The exact lines of the listing, from its first through the line that contains "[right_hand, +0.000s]", are to make up the answer, and pictures are to be left out.

## AVAILABLE DATA
%%

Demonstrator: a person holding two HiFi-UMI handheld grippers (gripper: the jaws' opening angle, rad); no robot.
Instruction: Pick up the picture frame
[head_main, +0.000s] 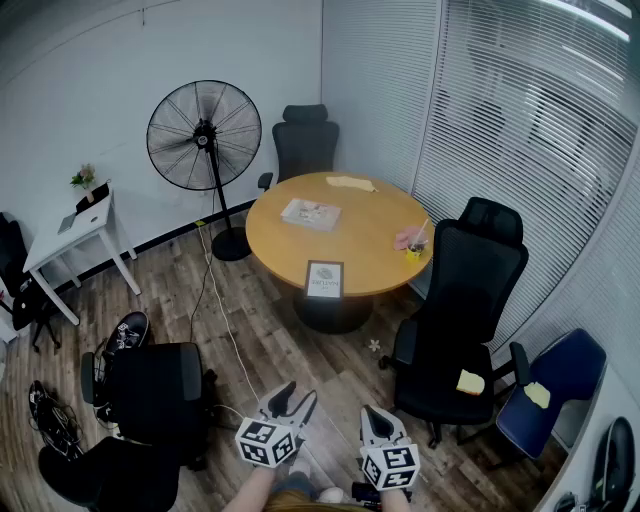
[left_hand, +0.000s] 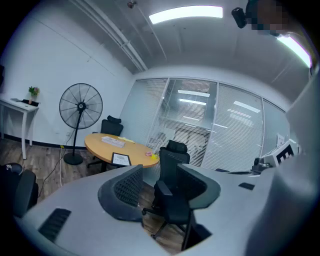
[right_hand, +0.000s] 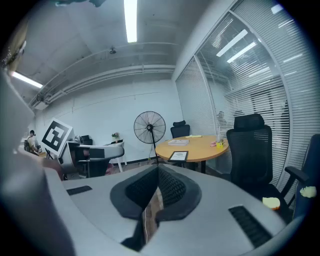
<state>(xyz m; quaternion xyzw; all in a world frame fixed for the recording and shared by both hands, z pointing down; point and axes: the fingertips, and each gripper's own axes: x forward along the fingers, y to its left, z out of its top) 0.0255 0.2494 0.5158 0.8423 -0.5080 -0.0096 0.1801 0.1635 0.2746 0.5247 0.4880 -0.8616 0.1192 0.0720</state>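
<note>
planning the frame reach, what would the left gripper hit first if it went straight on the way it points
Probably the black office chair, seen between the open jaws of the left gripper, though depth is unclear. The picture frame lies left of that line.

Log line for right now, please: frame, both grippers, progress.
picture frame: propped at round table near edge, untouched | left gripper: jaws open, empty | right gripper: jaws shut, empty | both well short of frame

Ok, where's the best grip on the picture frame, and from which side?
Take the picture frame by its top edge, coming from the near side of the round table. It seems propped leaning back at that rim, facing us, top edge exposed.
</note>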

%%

## EXERCISE SOLUTION
Demonstrator: a person holding two HiFi-UMI handheld grippers (gripper: the jaws' opening angle, rad); no robot.
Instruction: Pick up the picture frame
[head_main, +0.000s] 
[left_hand, +0.000s] 
[right_hand, +0.000s] 

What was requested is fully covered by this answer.